Further there should be the possibility to save additional metadata for an Entry. Names and values of these metadata should be free to choose and there should be the possibility to dynamically add those without changing the table structure of the database. Each metadata key can be one of the following data types:

  • Text
  • Numeric value
  • DateTime
  • Boolean value (True/False)

Thus there is a table DataKey to represent the metadata names and datatypes with the following columns:

  • DataKeyID (int)
  • DataKeyName (nvarchar)
  • DataKeyType (smallint) 0: Text; 1: Numeric; 2: DateTime; 3: Bit

In table DataValue for each combination of Entry and DataKey values can be inserted depending on the data type of the metadata key. For each data type there is one nullable value column. This table has the following columns:

  • DataValueID (int)
  • EntryID (int) Foreign-Key
  • DataKeyID (int) Foreign-Key
  • TextValue (nvarchar) Nullable
  • NumericValue (float) Nullable
  • DateValue (datetime) Nullable
  • BoolValue (bit) Nullable

Image of the database structure:

enter image description here

TARGET

Target is to retrieve a list of entries fulfilling the specifications like in a WHERE clause. Like the following example:

Assumption:

  • Meta data key KeyName1 is text
  • Meta data key KeyName2 is DateTime
  • Meta data key KeyName3 is numeric
  • Meta data key KeyName4 is Boolean

Query:

... WHERE (KeyName1 = „Test12345“ AND KeyName2 BETWEEN ’01.09.2012 00:00:00’ AND
’01.04.2013 23:59:00’) OR (KeyName3 > 15.3 AND KeyName4 = True)

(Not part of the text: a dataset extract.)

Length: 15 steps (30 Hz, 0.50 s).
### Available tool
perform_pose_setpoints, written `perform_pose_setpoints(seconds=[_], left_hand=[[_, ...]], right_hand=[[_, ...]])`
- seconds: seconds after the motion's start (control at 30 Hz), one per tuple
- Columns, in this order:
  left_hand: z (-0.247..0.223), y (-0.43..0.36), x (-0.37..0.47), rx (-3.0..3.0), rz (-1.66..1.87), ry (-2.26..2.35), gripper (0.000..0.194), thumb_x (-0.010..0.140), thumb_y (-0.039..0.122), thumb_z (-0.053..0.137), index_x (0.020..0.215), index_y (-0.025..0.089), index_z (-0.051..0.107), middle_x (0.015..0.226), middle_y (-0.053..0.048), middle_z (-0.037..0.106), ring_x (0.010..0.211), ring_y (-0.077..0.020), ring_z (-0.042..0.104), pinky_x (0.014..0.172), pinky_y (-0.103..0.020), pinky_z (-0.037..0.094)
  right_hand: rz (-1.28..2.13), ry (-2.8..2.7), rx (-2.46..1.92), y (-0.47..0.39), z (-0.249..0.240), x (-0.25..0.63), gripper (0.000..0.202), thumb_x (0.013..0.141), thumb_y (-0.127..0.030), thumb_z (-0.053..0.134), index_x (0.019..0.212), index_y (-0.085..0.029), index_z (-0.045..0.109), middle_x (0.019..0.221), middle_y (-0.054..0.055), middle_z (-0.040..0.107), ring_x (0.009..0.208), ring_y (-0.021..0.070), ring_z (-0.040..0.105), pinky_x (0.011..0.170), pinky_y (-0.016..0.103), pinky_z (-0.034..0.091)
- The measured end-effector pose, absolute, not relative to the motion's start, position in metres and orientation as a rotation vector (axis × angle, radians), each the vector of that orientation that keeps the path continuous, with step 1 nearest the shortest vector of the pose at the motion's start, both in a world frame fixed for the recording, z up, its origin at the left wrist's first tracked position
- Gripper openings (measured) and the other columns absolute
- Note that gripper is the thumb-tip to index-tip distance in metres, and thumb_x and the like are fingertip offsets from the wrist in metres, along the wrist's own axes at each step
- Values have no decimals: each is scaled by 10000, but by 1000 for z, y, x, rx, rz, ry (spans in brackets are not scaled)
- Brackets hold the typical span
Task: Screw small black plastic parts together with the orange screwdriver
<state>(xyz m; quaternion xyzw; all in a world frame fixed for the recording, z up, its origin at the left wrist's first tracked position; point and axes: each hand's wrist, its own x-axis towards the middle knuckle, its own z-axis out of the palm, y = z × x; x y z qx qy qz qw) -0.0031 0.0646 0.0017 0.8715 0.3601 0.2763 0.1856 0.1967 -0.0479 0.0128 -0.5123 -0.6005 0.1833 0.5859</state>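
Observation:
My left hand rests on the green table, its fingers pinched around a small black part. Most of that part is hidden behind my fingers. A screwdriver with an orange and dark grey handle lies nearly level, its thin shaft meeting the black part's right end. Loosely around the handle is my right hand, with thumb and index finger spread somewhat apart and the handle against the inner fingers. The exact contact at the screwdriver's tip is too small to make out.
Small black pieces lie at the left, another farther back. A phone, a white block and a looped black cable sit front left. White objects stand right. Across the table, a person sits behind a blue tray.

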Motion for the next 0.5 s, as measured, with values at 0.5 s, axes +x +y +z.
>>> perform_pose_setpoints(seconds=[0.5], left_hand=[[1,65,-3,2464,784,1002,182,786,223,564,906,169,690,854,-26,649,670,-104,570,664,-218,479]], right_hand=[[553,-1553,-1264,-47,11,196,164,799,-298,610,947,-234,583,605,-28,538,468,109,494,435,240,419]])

Target is to do these queries in a very efficient way, also with a large amount of data like

  • Number of entries > 2.000.000
  • Number of data keys between 50 und 100 or maybe > 100
  • Per entry at least a subset of values specified or maybe also a value for each key (2.000.000 * 100)

PROBLEM

The first problem arises when building the query. Normally queries require to have sets with columns that can be used in the WHERE clause. In this case the columns used in the queries are entries in table DataKey as well to be able to dynamically add metadata without having to change the database table structure. During research a solution has been found using PIVOT table techniques at runtime. But it turned out that this solution is very slow when there is a large set of data in the database.

QUESTIONS

  • Is there a more efficient way or structure to save the data for this purpose?
  • How can the requirements listed above be fulfilled, also with regard to performance and time consumption when querying?

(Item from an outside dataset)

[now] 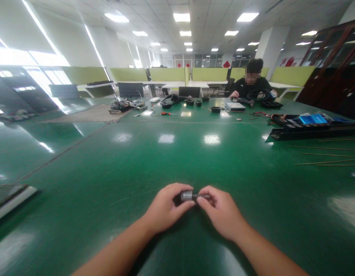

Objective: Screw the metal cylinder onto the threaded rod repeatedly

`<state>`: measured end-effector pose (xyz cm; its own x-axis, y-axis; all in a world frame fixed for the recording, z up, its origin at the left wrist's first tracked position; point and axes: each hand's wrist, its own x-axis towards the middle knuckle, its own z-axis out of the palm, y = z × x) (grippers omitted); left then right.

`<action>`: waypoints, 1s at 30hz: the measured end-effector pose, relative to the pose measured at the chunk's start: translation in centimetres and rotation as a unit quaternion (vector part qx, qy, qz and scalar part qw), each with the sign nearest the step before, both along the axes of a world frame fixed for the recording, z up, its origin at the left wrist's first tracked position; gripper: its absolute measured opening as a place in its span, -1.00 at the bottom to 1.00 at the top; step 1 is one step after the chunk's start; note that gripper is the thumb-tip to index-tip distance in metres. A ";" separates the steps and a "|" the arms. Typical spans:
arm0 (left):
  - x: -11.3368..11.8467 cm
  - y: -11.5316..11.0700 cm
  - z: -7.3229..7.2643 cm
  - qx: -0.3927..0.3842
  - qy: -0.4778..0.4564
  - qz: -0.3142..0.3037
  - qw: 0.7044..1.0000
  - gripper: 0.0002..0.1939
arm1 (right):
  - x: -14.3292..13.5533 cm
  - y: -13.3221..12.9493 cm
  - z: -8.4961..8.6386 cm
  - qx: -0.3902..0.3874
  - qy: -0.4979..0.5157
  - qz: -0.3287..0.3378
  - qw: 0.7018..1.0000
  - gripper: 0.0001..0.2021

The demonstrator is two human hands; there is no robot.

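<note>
Low in the middle of the view, my left hand is curled around a small silver cylinder, thumb in front and fingers behind. A thin dark shaft sticks out of the cylinder's right end, so the part resembles a small motor. My right hand pinches this shaft between thumb and fingers. The shaft's right part is partly covered by these fingers. Both hands are just above or resting on the green tabletop; which of the two I cannot tell.
Across the table sits a person in black handling dark parts. An orange-handled screwdriver, a metal box and electronic parts lie along the far side. At right are a long black tray and thin rods.
</note>
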<state>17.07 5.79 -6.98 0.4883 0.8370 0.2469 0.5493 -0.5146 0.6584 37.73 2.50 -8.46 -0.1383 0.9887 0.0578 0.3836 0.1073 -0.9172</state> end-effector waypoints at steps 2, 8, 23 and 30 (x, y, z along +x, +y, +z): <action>0.0 0.0 0.0 -0.001 0.001 0.002 1.000 -0.70 | 0.0 0.0 0.0 0.002 -0.001 -0.001 1.000 -0.83; 0.0 0.0 0.1 -0.007 -0.003 0.009 1.000 -0.70 | -0.1 -0.1 0.0 0.003 0.000 -0.001 1.000 -0.84; -0.1 0.1 -0.1 -0.001 -0.007 0.010 1.000 -0.69 | 0.0 0.0 -0.2 0.006 0.002 0.000 1.000 -0.83; -0.1 0.1 0.0 0.000 -0.004 0.008 1.000 -0.69 | 0.1 -0.2 0.0 0.012 0.000 0.004 1.000 -0.84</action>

Here is a sql fiddle with the discribed database structure and some sample data: http://www.sqlfiddle.com/#!3/d1912/3

Rue answered 5/9, 2013 at 7:38 Comment(4)
This is a well written question, and although you have bypassed the "not strongly typed" argument of the EAV vs normalised form debate. There are literally thousands of articles/questions & answers/blogs comparing the two.Deathful
I am not sure, and never have used them myself, but maybe using sparse columns (see technet.microsoft.com/en-us/library/cc280604.aspx) for the additional properties in the main table would be an option? You would then not need any joins in your queries, and could have many, many property columns.Horsetail
Another option might be to put the properties into an XML column containing all the properties in one XML as elements or maybe even attributes of the root element.Horsetail
At the cost of some additional diskspace and query complexity, you could extract some of the EAV stuff into a normalised form (in a separate table), without sacrificing the flexibility you have. That's the sort of thing you can then update when you need to.Hulett
C
6

One of the fundamental flaws in an Entity Attribute Value design (which is what you have here) is the difficulty of efficient and performant querying.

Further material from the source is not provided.